東大を首席で出た元財務官僚でもって弁護士である山口 真由氏の「リベラルという病」と云う本を書店で買って来て読んでみた。リベラルという病
山口 真由氏は最近TVでもコメンテーターとしてちょくちょくお見受けするがさぞや頭の良い女性なのだろうなと思いつつ此の本を読んでみたところ矢張り非常に勉強をされて居る方なのだろうなとさう思わさせられた。
まあ娘といってもよい位の年齢の方なのですがとりあえず彼女は才女です。
兎に角頭の良さに限ればわたくしなども負けて居ることだらう。
で、此の方は結局學者志望なのだそうです。
述べて居られることを拝見する限りでは確かに将来は間違いなく學者となられることでせう。

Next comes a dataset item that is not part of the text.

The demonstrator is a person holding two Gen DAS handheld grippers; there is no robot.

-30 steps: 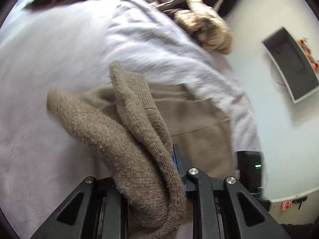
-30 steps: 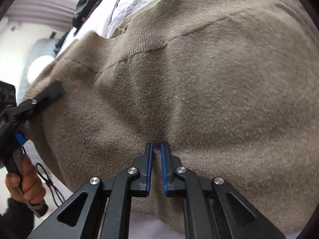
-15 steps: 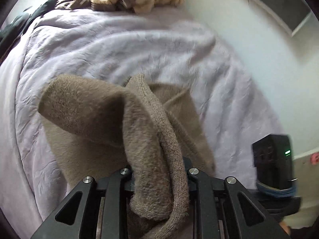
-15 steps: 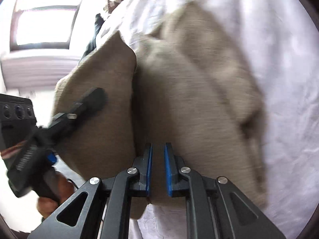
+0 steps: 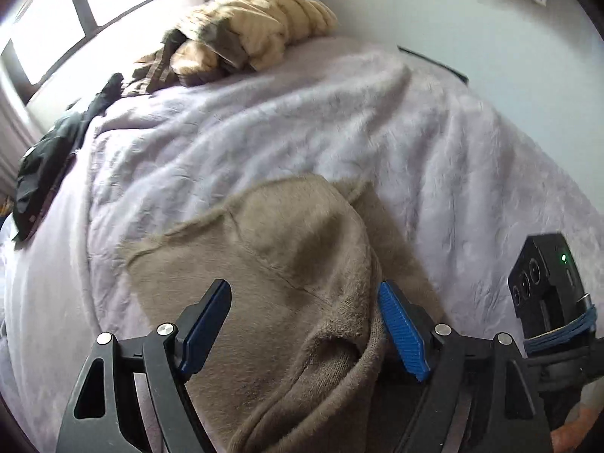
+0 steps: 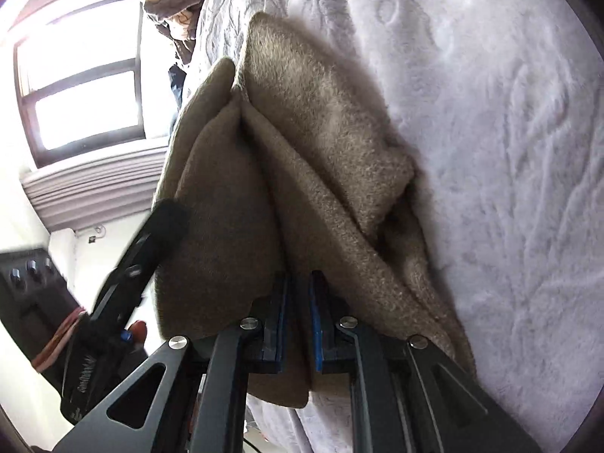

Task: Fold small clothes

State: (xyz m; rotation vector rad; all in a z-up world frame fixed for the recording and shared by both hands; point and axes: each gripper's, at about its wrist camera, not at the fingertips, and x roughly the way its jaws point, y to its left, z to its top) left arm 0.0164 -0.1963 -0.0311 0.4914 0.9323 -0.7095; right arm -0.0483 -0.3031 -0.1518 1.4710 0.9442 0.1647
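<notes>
A tan knitted sweater (image 5: pixel 294 249) lies bunched and doubled over on the lilac bed cover (image 5: pixel 302 120). My left gripper (image 5: pixel 305 324) hovers over its near edge, jaws opening wide; the fabric lies between the blue pads (image 5: pixel 207 324) with clear room on the left, and a ribbed hem rests against the right one. In the right wrist view the sweater (image 6: pixel 309 143) rises in folds from my right gripper (image 6: pixel 298 324), whose narrow jaws, just opening, still pinch a fold. One finger of the left gripper (image 6: pixel 166 219) shows at the sweater's left side.
A heap of beige and striped clothes (image 5: pixel 256 26) sits at the bed's far end, and dark clothing (image 5: pixel 49 162) lies at its left edge. A window (image 6: pixel 83 87) with a radiator (image 6: pixel 94 188) below is on the left. The right gripper's black body (image 5: pixel 543 287) stands close by.
The left jaws have sprung wide and let go of the sweater's edge, which now lies down on the garment. Both grippers swung across the bed. The right jaws have parted slightly.
</notes>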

そして彼女はハーバードロースクールを卒業されて居て元々米国の事情には詳しい。
そんな彼女がこと細かに米国のリベラル勢力につき保守派との対比を交えつつ鋭く切り込んで述べられて居る。
尚リベラルと云う立場は現代社会に於けるひとつの大きな病です。
リベラルとは近代主義を最大限に持ち上げる立場のことであり場合により右でもあり左でもあるので基本的に何だか良く分からない立場のことです。
が、総じて其れは自由主義的であると云うことになる。
とは云えわたくしは自由そのものを否定する訳ではなく其の思想としての自由のあり方そのものがおかしいとかねてより述べて来て居ります。
第一自由だと仰るが一体人間の何処が自由なんじゃろうか。
肉体もそして精神も元々不自由この上ないものでまさにとんでもない運の悪さや本質的なバカさ加減=暗愚さを抱えたもののことです。
其れが何故自由などであり得ましょうや?
こんなものはもう不自由の極まり、まさに不自由この上ない牢獄の如きものでほとんど全部がマイナスのカタマリのやうなものだ。
実際何処から+など見い出せると云うのでせう。
其のプラスとやらは無理にこじつけて居るのではないか、無理やりに。
さうして無理やり何でもやるから全的な破壊者となるのがオチなのだ。
さてリベラルと云う考えが今破壊を齎して来て居る。
何を破壊するのかと云うに其れは人間の破壊に直結するものだ。
精神の破壊だと言っても良いのかもしれない。
ただしリベラル派こそはインテリ層=お利口層が信仰するところでの至高の価値なのでいざコレを貶されますとインテリはもはや烈火の如くに怒り挙句に急にとんでもないことを言い始めたりするものです。
まあ頭が良いだけに其処は厄介なものです。
ですが、わたくしに限れば理論的にリベラル勢力を葬り去る自信は常にあるのでそんな利口の癇癪なんて全然怖くはありません。
其れでもって彼等をいつもリベラルバカだ、やれ自由主義バカだと呼び揶揄して来て居るのであります。
ですからバカは死んでもバカなので其の通りにバカだと云う他はない。
ですがバカの主張にも一理はあります。
ではありますが、ハッキリ言って其の推進に付き矛盾が生じて仕舞って居る。
先にも述べましたが如きに、自由や平等と云った近代的な基本的人権の枠組み自体が手段ではなく目的化されて仕舞って居る。
さすれば必然として其の思想は宗教化しかつ全体主義化する。
だからリベラル信仰とは今明らかにひとつの宗教に於ける信仰なのです。
ところが其の人権の拡張は元々限定された範囲内での拡張とならざるを得ない。
言うまでもなく其れは地球には限界があるからです、当然の如くに近代主義の高度な適用は70億もの人々には無理なことです。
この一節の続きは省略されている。